● **What the exercise asks**
Would you print the full listing word for word?

● **Given data**
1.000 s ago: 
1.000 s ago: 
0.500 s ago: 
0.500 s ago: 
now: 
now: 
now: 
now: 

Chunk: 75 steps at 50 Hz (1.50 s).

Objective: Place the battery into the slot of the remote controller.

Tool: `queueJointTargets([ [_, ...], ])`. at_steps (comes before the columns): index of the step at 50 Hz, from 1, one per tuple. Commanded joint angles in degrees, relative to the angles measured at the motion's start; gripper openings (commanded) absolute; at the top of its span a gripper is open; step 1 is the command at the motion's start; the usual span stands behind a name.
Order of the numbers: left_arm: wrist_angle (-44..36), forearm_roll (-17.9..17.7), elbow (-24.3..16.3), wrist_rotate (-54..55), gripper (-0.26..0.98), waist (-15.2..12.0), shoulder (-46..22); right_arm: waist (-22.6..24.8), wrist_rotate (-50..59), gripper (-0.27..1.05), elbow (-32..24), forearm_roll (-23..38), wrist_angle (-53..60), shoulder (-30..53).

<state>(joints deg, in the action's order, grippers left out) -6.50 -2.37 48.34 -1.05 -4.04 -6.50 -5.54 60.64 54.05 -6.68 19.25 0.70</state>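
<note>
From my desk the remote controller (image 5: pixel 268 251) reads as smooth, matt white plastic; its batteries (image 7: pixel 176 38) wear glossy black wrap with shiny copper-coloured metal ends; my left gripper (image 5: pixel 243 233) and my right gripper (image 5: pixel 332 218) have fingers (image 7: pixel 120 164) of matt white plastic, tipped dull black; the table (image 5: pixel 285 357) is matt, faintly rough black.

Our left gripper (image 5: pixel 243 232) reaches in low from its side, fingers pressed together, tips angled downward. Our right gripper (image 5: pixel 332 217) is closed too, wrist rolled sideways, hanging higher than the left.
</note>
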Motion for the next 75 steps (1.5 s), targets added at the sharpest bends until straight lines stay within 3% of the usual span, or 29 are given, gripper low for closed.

● **Written solution**
1.000 s ago: 
1.000 s ago: 
0.500 s ago: 
0.500 s ago: 
now: 
now: 
now: 
now: 

Chunk: 75 steps at 50 Hz (1.50 s).

Objective: Place the battery into the slot of the remote controller.

Tool: `queueJointTargets([ [_, ...], ])`. at_steps (comes before the columns): index of the step at 50 Hz, from 1, one per tuple. Commanded joint angles in degrees, relative to the angles measured at the motion's start; gripper openings (commanded) absolute; at the top of its span a gripper is open; step 1 is the command at the motion's start; the usual span stands behind a name.
Order of the numbers: left_arm: wrist_angle (-44..36), forearm_roll (-17.9..17.7), elbow (-24.3..16.3), wrist_rotate (-54..55), gripper (-0.26..0.98), waist (-15.2..12.0), shoulder (-46..22); right_arm: waist (-22.6..24.8), wrist_rotate (-50..59), gripper (-0.27..1.05), elbow (-32..24), forearm_roll (-23..38), wrist_angle (-53..60), shoulder (-30..53).

<state>(joints deg, in the action's order, grippers left out) -6.50 -2.37 48.34 -1.05 -4.04 -6.50 -5.54 60.64 54.05 -6.68 19.25 0.70</state>
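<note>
From my desk the remote controller (image 5: pixel 268 251) reads as smooth, matt white plastic; its batteries (image 7: pixel 176 38) wear glossy black wrap with shiny copper-coloured metal ends; my left gripper (image 5: pixel 243 233) and my right gripper (image 5: pixel 332 218) have fingers (image 7: pixel 120 164) of matt white plastic, tipped dull black; the table (image 5: pixel 285 357) is matt, faintly rough black.

Our left gripper (image 5: pixel 243 232) reaches in low from its side, fingers pressed together, tips angled downward. Our right gripper (image 5: pixel 332 217) is closed too, wrist rolled sideways, hanging higher than the left.
</note>
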Motion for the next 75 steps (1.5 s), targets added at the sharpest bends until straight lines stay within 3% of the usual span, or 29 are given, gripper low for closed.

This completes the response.